It is important to note that data sharing between processors does not necessarily lead to inter-processor data locality. Let us consider Figure 4(d) as an example. When processor  $(0 \ 0)^T$  accesses the data in the region indicated by  $R_1$ , processor  $(0 \ 1)^T$  is accessing the data in the region indicated by  $R_2$ . Since they do not access their shared data together (i.e., at the same time), there is little data locality in this access pattern (i.e., data locality is not fully exploited). On the other hand, in the data access patterns shown in Figure 4(e) and Figure 4(f), neighboring processors access their shared data together, and thus there is good inter-processor data locality in these two scenarios. Our objective is to transform the local iteration spaces of the processors so that their new data access pattern is similar to the ones shown in Figure 4(e) or Figure 4(f). We observe that the common characteristic between the access patterns of Figure 4(e) and Figure 4(f) is that the neighboring processors that share data proceed in the opposite directions when accessing each row and they proceed in the same direction when accessing each column. For example, in Figure 4(e), processor  $\begin{pmatrix} 0 & 0 \end{pmatrix}^T$  accesses each row from left to right, while processor  $(0 \ 1)^T$  accesses each row from right to left. Also, both these two processors access each column from top to bottom. Note that in this case, accessing each row means accessing along the direction identified by  $abs((0 \ 1)^T - (0 \ 0)^T)$ , i.e., their neighboring direction. In general, for two neighboring processors to access their shared data together, they need to have opposite access directions when accessing data along their neighboring direction, and have the same access direction when accessing data along any other directions.

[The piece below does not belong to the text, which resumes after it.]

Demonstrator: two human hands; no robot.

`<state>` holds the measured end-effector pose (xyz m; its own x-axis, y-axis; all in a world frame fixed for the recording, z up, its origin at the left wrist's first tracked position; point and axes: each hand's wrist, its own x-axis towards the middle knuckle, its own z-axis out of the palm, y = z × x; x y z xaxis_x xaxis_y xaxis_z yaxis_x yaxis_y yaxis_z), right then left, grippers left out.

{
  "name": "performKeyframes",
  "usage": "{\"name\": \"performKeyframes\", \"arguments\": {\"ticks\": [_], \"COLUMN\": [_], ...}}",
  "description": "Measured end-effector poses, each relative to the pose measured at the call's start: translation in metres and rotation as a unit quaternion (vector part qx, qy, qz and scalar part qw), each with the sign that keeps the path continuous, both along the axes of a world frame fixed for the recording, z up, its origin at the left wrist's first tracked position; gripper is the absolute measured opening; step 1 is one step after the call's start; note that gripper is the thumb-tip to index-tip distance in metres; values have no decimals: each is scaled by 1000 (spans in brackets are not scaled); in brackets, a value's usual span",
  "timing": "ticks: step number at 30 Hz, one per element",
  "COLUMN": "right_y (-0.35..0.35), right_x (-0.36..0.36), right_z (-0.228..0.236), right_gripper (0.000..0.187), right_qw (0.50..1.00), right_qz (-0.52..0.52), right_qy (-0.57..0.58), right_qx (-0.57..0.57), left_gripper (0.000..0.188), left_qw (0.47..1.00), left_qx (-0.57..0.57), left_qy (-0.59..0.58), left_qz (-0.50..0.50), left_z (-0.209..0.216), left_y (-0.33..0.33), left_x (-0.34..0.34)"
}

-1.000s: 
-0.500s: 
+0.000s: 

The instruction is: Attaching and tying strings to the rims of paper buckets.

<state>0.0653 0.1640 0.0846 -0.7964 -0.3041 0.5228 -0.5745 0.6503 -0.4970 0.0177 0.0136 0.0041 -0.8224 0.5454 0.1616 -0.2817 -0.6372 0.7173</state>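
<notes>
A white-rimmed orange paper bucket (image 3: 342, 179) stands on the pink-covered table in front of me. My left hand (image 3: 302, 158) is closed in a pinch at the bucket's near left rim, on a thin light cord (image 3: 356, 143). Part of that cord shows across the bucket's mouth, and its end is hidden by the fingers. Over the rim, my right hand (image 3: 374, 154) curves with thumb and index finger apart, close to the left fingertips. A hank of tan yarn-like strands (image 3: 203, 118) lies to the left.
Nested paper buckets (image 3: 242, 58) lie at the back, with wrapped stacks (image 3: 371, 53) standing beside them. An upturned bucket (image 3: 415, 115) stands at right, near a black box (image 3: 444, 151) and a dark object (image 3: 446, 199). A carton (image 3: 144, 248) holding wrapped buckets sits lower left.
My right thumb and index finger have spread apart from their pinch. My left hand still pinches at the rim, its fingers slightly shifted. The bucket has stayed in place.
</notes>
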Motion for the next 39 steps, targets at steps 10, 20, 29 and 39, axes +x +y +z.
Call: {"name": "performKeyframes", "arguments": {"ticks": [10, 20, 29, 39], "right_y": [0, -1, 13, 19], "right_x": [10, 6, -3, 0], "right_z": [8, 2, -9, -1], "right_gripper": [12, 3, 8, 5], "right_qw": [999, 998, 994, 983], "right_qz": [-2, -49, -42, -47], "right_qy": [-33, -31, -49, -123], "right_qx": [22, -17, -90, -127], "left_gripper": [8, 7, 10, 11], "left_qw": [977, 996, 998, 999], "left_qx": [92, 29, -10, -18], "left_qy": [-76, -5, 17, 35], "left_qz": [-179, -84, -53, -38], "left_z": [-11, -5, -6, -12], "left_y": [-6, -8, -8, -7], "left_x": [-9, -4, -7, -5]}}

Let us now define the access directions in different dimensions for a given array access function  $f(\vec{I})$ . We assume that each loop iterator is increased by one as we move from one iteration to another. The loops with non-unit steps can be transformed to unit-step loops using loop normalization [1]. The access direction vector  $\vec{Q_k}$  for the *k*th loop can be defined as:

$$\vec{Q_k} = f(\vec{I} + E_k) - f(\vec{I}) 
= F(\vec{I} + E_k) + \vec{\zeta} - F(\vec{I}) - \vec{\zeta} 
= FE_k.$$

That is,  $\vec{Q_k}$  is the *k*th column of the access matrix F of  $f(\vec{I})$ . Therefore, the access matrix of  $f(\vec{I})$  is also the access direction matrix, in which the *k*th column is the access direction vector at the *k*th loop. From Equation (2), we can see that the new access direction matrix after the loop transformation represented by matrix T is  $T^{-1}F$ .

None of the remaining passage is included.